The device according to claim 6, wherein the diagnosis index is multiple; the processing unit is specifically configured to: for any one diagnosis index, correspond to the diagnosis index according to an index rule corresponding to the diagnosis index The diagnosis result corresponding to the diagnosis index is determined; the diagnosis result conforming to the preset rule is determined from the diagnosis results corresponding to the plurality of diagnosis indexes, and it is determined as the diagnosis result of the Spark application.
The device according to any one of claims 6-7, wherein the processing unit is further configured to: after the determination of the diagnosis result of the Spark application, according to the diagnosis result that meets the preset rule The diagnostic code corresponding to the diagnostic code in the diagnostic result that conforms to the preset rules is obtained from the preset database through the obtaining unit and reported to the user; wherein the preset database is preset with the diagnostic code Correspondence with diagnostic measures.
8. The device according to any one of claims 6-8, wherein the processing unit is specifically configured to: after unifying the operation information corresponding to the diagnostic index, generate the operation index corresponding to the diagnostic index ; Diagnose the operating index corresponding to the diagnostic index according to the index rule corresponding to the diagnostic index.

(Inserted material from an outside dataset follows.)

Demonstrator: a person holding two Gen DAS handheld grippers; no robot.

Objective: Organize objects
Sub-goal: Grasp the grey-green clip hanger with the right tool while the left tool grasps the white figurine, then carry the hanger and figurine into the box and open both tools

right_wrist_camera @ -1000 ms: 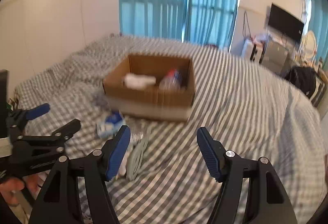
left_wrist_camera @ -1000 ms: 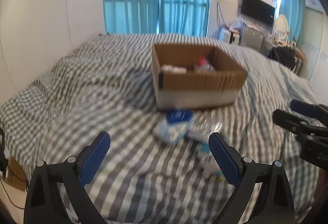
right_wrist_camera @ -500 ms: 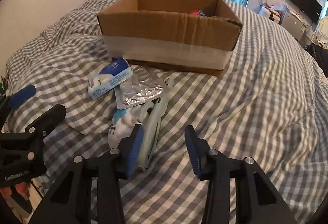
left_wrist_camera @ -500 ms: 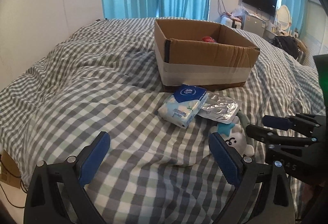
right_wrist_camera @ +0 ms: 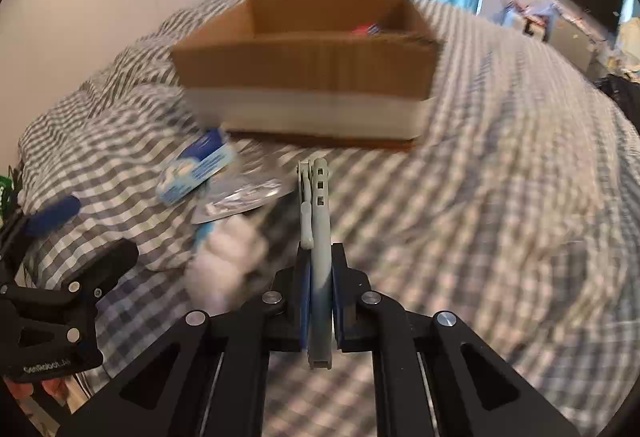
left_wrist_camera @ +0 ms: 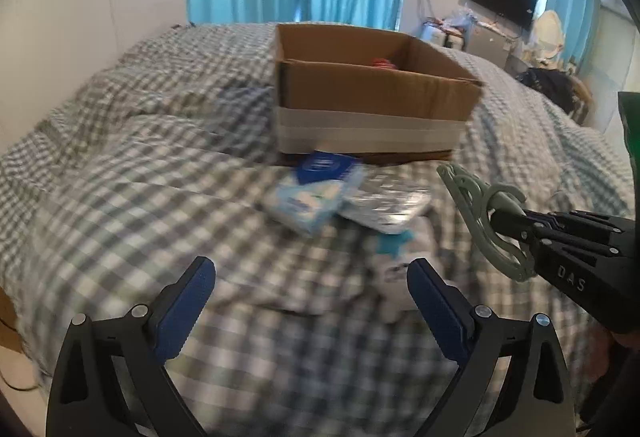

The device according to any one of claims 6 to 9, wherein the processing unit is further configured to: determine the diagnostic index of the Spark application and the index corresponding to the diagnostic index according to the context information Before the rule, user configuration information is obtained through the obtaining unit; according to the user configuration information and the context information, the diagnosis index of the Spark application and the index rule corresponding to the diagnosis index are determined.
A computing device, characterized by comprising:

Memory, used to store program instructions;

The processor is configured to call the program instructions stored in the memory, and execute the method according to any one of claims 1 to 5 according to the obtained program.
A computer-readable non-volatile storage medium, characterized by comprising computer-readable instructions, when the computer reads and executes the computer-readable instructions, the computer is caused to execute any one of claims 1 to 5 Methods.